这般想着,她心中悲戚尽数散去,只换上一副高兴面容,同自己那不大愿意的父亲讲道理,“父亲,圣上既然都这般说了,女儿怎会不知好歹的拒绝,何况,嫁给四表哥,我……我是愿意的。”

    说到芝兰玉树的四皇子,沈玉茹只觉得心中沁出一丝丝如蜜一样的甘甜,虽说侧妃到底比不过正妃,可表哥如今要娶的只有她一人,便是与王府女主人并无二致。

    何况迎娶正妃的流程又冗长繁杂,便是真要嫁过去怕不得到年底了,可迎娶侧妃就又不一样了。

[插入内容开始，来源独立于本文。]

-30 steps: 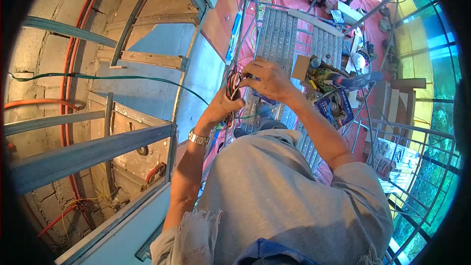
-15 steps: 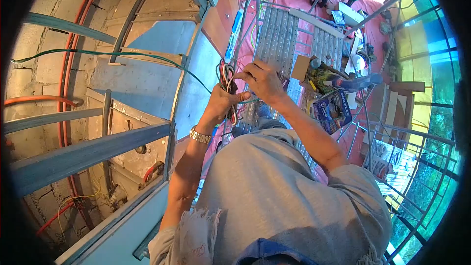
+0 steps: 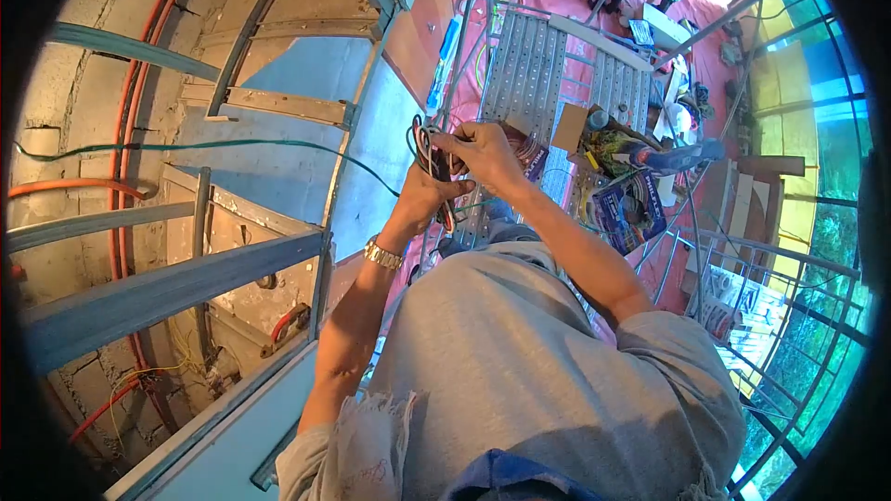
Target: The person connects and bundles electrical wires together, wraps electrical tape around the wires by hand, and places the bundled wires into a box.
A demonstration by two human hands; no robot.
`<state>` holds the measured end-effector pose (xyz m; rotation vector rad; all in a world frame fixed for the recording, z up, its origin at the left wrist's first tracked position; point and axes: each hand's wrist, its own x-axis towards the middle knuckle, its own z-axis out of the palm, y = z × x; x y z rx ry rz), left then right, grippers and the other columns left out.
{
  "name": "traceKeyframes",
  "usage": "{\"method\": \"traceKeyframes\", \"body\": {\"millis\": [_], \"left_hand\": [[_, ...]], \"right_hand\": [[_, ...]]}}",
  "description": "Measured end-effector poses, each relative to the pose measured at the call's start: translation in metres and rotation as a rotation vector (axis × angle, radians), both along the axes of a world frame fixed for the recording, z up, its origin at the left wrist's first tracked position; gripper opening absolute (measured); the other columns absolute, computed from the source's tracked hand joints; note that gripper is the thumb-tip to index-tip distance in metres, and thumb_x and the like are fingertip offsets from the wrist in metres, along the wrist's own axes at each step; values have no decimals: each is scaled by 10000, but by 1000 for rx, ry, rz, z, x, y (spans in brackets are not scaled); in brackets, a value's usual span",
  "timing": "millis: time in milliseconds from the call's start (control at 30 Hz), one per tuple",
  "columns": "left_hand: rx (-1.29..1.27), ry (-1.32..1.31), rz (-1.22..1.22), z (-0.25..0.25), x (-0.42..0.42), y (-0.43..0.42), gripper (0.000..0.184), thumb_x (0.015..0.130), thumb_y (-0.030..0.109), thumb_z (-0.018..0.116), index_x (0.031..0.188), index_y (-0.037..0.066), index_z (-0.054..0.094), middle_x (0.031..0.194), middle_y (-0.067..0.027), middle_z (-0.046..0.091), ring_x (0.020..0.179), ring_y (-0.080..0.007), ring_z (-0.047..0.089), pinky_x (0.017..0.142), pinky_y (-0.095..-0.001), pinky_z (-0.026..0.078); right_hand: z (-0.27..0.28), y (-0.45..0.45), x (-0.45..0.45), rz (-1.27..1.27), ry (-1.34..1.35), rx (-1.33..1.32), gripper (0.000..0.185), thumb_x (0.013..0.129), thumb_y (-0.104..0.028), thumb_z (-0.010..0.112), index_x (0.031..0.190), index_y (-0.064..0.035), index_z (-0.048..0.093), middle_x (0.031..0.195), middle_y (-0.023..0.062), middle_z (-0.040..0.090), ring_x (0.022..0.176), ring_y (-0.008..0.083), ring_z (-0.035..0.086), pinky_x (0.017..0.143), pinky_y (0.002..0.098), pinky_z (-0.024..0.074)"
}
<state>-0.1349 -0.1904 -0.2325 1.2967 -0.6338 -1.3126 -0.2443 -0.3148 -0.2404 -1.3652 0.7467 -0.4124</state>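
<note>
A coiled bundle of thin wires (image 3: 429,150), dark, white and reddish, is held upright in front of my body. My left hand (image 3: 422,199), with a metal watch on its wrist, is closed round the lower part of the bundle. Thumb and fingers of my right hand (image 3: 485,160) pinch together at the bundle's upper right side, on wire strands. A green wire (image 3: 269,142) stretches from the far left across the wall opening and passes behind my left hand.
Metal framing (image 3: 176,292) and orange conduits (image 3: 125,130) stand at the left. Below lies a perforated scaffold platform (image 3: 524,70). An open box (image 3: 629,211) and a cluttered carton (image 3: 608,144) sit to the right, beside scaffold tubes. People are at the top right.
My right hand has come back left against the bundle after being slightly apart from it. The green wire has swung and hangs lower than half a second ago.
</note>
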Motion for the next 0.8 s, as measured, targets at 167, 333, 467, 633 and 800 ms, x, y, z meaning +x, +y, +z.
{"method": "traceKeyframes", "body": {"millis": [167, 333, 467, 633, 800], "left_hand": [[133, 50, 30, 9, 14, 10, 339, 790, -44, 855, 938, 74, 575, 818, 15, 587, 666, -108, 569, 572, -275, 465], [106, 406, -129, 17, 16, 15, 338, 855, -11, 815, 891, 116, 504, 659, 11, 542, 438, -112, 499, 411, -256, 379], [179, 347, -221, 17, 4, 8, 327, 842, 33, 851, 927, 104, 543, 659, 16, 544, 431, -104, 493, 415, -251, 392], [205, 189, -213, 40, -4, 8, 501, 773, 56, 924, 1134, 83, 578, 900, 32, 610, 637, -86, 598, 496, -247, 475], [124, 265, -198, 44, -21, 0, 577, 777, 17, 912, 1274, 31, 616, 1081, -28, 701, 755, -159, 673, 678, -304, 573]], "right_hand": [[19, -27, -24, 266, 36, -100, 406, 1001, -418, 726, 1009, -13, 765, 823, 47, 733, 768, 121, 684, 704, 278, 536], [1, -19, -17, 182, -434, 451, 518, 1080, -460, 571, 1403, -56, 601, 1082, 51, 721, 1028, 130, 688, 907, 312, 547], [30, 7, 6, 162, -410, 410, 528, 1029, -466, 667, 1344, -48, 602, 1051, 107, 710, 877, 172, 726, 792, 333, 600], [22, 10, 16, -45, -235, 333, 448, 1003, -493, 701, 1063, -51, 654, 708, 40, 641, 572, 144, 642, 552, 294, 535], [23, -3, 24, -200, -245, 486, 554, 949, -587, 728, 793, -79, 573, 552, 26, 537, 406, 145, 544, 388, 303, 446]]}}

    事到如今,沈玉茹只担心夜长梦多,恨不得早些嫁给表哥。

    见她一副小女儿家思春恨嫁的情态,季崇气得胡子都要歪了,这就是王氏放在临川王家好好教养出来的女儿!竟然一门心思上赶着为人妾室,他这做父亲的若是再劝,反倒像他是那个恶人似的,既如此,他也就不拦了。

    左右四皇子的品性良善,又隔着表哥表妹这一层关系在,嫁过去也不会委屈了她,就算是受了委屈,和离归家就是,他季崇又不是养不起。

    这样的心思,就连王氏也是这般想着,故而她很快就接受了耿嬷嬷每日夜间雷打不动的掌嘴。

    可喜祥宫里,贵妃娘娘遥坐上首,大宫女樱儿却是急匆匆的来报,她神色慌张,步子杂乱无章,见了贵妃也顾不上行礼,连忙凑上去近身道:“娘娘,奴婢方才瞧着四皇子那多出个女人用的玩意儿。”

    听她来报,贵妃迅速扫视了一眼殿内的宫女,又向自个宫里的总管太监康有福递了个眼色,他连忙快步跑了出去,领着几个小黄门去查喜祥宫里的人。

    除去留在四皇子身边伺候的两个宫女,便只有新得娘娘看重的宫女檀香了。

    康有福连忙将这一结果告诉贵妃,他眼尖的看到娘娘手里的帕子差点要绞断了。

    贵妃又急又气,焉能不知自己儿子看上的是何人,那两个宫女就是因为姿色平平,她才送去伺候的,可谁知他又被那狐媚子勾去了。

    一想到檀香先前是在沈玉茹身边伺候的,贵妃攥紧了手心,任由尖锐细长的护甲扎地生疼。

    贵妃连忙稳住心神,让康有福扶着她过去。

    几息时间里,贵妃走到四皇子就寝歇息的偏殿,见门口守着个望风的小太监,康有福连忙一瞪眼叫人骇得跪了下去,不敢同里面通风报信。

    贵妃也就立在窗牖前,听着里面的动静。

    偏殿里,檀香瑟缩的蹲在角落里,不按地抹着眼泪,偏又倔强的求饶,“殿下,就您放过奴婢吧,奴婢先前是六娘子身边的,您这样做,可叫奴婢如何同六娘子交代啊……”

    她越是紧张害怕,越是惴惴不安,越是激发了李衡疏顽劣的一面,偏又从这个婢子口子听到沈玉茹的名字刺得他摔碎了茶盏,他放声骂道:“怎么,本殿宠幸一个婢女而已,还要和她交代!如果不是她,父皇怎会亲自动手打我,母妃怎会袖手旁观,莫非你以为我会因为她不敢动你?”

    檀香凄然落泪,躲在角落里抱着自己发抖,似乎无路可逃。

    一墙之隔的贵妃将先前那番话尽数听入耳中,比起外甥女,她自然更疼儿子,听到儿子这番话他便知,他这是在怪自己呢。

    若非是她胡诌编出来的谎,怎会害得疏儿被圣上打板子,罢了罢了,左右一个婢女而已,就由他去吧。

    这般想着,贵妃带着人悄然离去,跪在地上大气也不敢出的小太监心中像是有块大石头落地,虽然不知主子和娘娘之间发生了什么,但这会儿没扰了主子的性质,他也没被牵连,便是好的。

    偏殿里,眼尖的檀香听到外头的人都走干净了,也不再欲擒故纵,她等这一天,实在是等太久了。

    檀香褪去衣衫,露出玲珑的曲线,借着满室烛火,李衡疏只看见身形姣好的曼妙佳人风情万种的向他走来。

    他还当这婢女是想通了,连忙把人揽入怀中,摸了满手的细雪生香,不由得惊诧一瞬,这般滑腻雪白的身子,倒不像是一个宫女能够娇养得出来的。